Work request — Return each line of the records holding the string "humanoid".

Stored items from a collection:
┄┄┄┄┄┄

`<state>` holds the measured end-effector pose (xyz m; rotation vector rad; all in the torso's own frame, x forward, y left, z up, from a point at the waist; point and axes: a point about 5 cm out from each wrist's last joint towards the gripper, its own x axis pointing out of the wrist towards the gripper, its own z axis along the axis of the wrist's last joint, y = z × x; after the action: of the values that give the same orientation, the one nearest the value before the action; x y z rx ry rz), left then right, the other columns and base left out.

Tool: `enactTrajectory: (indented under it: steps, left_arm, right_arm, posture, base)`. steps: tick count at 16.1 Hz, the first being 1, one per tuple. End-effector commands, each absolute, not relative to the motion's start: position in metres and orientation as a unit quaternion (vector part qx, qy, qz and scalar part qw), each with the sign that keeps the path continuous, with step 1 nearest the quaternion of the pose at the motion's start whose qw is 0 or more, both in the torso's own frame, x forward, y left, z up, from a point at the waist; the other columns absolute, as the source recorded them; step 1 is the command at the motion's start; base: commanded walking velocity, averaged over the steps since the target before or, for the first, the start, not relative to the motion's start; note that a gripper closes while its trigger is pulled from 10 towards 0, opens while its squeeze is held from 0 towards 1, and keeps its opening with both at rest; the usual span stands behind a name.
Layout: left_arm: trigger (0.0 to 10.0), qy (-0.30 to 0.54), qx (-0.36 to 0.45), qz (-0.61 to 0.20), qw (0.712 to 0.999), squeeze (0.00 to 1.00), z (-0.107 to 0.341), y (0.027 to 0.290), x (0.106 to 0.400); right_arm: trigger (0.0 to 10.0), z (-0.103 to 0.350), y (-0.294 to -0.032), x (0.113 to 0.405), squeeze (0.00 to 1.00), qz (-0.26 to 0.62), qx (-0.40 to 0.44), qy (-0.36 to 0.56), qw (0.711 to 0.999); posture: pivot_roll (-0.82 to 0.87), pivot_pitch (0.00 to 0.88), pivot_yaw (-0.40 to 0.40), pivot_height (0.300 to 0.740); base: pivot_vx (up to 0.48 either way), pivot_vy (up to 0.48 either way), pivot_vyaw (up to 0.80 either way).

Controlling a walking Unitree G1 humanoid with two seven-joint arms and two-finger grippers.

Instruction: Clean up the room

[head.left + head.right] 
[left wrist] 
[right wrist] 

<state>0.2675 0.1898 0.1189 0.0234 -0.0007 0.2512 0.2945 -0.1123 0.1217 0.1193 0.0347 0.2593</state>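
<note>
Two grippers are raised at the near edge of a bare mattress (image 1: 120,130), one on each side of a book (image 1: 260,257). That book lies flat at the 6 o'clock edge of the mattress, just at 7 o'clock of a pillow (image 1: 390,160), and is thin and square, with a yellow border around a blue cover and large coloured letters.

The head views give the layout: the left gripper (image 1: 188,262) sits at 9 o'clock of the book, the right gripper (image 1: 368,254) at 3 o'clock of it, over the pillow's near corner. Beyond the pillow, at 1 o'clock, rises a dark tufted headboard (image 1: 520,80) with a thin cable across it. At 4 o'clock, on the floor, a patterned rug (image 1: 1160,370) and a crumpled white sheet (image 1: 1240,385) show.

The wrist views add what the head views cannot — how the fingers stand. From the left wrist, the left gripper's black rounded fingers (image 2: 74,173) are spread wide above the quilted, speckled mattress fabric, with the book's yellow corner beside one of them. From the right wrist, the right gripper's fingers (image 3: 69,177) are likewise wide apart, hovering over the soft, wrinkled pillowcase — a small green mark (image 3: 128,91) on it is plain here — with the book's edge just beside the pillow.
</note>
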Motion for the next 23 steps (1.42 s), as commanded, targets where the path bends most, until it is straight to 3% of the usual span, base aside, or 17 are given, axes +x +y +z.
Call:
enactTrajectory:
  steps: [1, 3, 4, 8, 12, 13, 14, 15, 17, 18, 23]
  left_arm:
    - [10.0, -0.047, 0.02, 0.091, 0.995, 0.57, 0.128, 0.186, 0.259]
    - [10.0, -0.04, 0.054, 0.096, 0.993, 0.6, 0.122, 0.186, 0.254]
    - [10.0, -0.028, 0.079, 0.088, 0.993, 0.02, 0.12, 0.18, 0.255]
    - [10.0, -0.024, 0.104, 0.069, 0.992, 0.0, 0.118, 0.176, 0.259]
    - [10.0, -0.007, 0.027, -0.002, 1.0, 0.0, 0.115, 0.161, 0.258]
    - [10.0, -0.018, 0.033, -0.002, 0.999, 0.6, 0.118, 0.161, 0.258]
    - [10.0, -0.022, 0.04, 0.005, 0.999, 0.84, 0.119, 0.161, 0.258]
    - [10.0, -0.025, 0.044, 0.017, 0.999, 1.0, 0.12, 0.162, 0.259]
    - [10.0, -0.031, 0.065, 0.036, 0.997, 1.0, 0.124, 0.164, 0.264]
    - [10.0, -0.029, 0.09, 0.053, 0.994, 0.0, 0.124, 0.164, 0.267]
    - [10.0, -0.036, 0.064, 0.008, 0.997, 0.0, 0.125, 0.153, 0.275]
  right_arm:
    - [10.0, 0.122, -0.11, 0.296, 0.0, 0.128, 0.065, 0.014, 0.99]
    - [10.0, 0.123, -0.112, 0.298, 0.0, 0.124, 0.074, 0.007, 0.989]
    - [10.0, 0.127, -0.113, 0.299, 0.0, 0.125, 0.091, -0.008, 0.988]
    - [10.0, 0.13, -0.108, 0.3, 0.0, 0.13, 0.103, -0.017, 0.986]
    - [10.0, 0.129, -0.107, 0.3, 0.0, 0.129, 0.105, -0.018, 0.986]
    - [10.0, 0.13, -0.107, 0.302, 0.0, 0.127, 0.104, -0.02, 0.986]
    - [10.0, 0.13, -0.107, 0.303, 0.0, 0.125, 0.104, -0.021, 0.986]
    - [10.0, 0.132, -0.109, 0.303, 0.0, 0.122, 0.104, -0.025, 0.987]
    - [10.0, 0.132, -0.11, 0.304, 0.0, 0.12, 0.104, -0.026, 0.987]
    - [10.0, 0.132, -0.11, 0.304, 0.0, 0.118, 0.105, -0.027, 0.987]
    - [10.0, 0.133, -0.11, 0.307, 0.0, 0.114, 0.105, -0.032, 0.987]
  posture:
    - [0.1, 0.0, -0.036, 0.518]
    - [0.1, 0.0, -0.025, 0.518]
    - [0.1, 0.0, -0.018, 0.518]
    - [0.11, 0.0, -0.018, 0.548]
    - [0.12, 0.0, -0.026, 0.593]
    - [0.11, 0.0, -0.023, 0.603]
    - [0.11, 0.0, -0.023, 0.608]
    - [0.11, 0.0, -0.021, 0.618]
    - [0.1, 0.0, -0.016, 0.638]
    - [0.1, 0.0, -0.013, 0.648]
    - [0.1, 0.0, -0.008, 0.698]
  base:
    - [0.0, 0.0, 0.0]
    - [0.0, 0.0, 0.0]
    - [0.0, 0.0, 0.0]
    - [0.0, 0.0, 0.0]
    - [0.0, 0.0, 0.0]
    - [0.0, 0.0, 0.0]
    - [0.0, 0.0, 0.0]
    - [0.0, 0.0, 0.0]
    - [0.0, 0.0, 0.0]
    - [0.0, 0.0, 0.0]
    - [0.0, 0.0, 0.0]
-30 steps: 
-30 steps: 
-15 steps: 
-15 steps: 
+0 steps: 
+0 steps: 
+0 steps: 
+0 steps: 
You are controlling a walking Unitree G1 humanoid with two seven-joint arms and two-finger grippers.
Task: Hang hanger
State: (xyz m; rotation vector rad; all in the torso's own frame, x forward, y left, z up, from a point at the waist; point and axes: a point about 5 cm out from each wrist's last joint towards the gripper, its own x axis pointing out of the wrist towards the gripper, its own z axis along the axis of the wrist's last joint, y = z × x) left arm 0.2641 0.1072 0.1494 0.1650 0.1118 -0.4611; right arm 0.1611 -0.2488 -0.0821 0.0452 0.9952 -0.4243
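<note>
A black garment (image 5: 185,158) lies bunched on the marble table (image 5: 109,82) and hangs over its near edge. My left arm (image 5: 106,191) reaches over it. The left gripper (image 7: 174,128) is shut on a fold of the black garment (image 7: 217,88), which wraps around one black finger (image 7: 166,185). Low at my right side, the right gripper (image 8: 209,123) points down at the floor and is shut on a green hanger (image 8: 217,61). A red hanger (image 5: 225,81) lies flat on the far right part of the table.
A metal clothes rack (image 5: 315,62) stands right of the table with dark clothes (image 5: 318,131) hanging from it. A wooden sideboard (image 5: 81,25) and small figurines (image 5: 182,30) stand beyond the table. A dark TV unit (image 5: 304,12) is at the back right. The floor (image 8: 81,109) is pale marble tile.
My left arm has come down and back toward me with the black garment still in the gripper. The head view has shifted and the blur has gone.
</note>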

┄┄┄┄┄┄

Answer for this exercise —
Controlling a walking Unitree G1 humanoid with two seven-joint arms and two-finger grippers.
You are controlling a walking Unitree G1 humanoid with two seven-joint arms and two-finger grippers.

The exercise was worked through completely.